Beyond the concept of specified orders we will consider work related to this thesis in three categories: fence insertion, memory models and semantics, and verification for weak memory models.
5.1
Fence Insertion
Many authors have presented approaches to insert fences that enforce sequential consistency, including Lee et al. [53], Fang et al. [29], and Alglave et al. [4]. An alternative to programmer specification of orders is inference of orders. The idea of inference is somewhat different from type inference, which can be understood as articulating program invariants. In the case of order inference, the challenge is to articulate assumptions needed to prove a correctness property.
Kuperstein, Vechev, and Yahav [44], presented promising work on inference; they infer spec- ified orders from a program, a correctness property, and a memory model. Their approach first runs a whole-program state-space exploration algorithm that produces a logical formula, then solves the formula to get a set of specified orders, and finally uses those orders to insert fences. Their approach to enforce an order (i1, i2)is to insert a fence right after i1 or right before i2. The
whole-program nature of their approach means that while the inserted fences are sound in the given context, they may be unsound in a different context. Still, their approach can give worth- while feedback to an algorithm designer who tries to specify a set of orders that are sufficient to prove correctness. We note that our choice of correctness property (opacity) of transactional transactional memory algorithms is currently beyond the capabilities of the Kuperstein-Vechev- Yahav approach. What is needed here is a more powerful language for specifying correctness properties along with a suitable generalization of the approach. This can be an exciting direction for future work.
Kuperstein et al. [45], Meshman et al. [63], and Dan et al. [21] have presented approaches to a related inference problem, allowing degrees of infinite-state programs, but seemingly without specified orders as an intermediate step towards fences. Their approaches can likely be recast as inference of specified orders. Again, a direction for future work is to make their specification languages more powerful to enable specification of correctness of TM algorithms.
Liu et al. [57] presented an execution-based approach to inference, in which they run the program on a memory model and then use the traces to infer fences.
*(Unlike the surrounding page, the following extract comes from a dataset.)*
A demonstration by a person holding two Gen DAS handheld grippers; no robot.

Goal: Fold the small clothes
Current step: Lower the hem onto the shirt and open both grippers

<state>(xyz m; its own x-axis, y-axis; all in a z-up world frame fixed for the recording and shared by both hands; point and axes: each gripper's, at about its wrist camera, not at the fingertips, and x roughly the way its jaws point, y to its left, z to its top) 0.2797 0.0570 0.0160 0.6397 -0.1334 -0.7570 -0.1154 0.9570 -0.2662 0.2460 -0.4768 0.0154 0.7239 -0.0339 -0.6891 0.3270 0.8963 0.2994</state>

This technique can likely be recast to infer specified orders instead.
Specified orders are restrictions on the possible executions of a program. In this way they are similar to previous work on using annotations to restrict scheduling for correctness [20] and for testing [40]. Our work differs in its focus on the restriction of the possible executions due to instruction reordering (or the appearance thereof) as opposed to the restriction of the possible executions due to thread scheduling.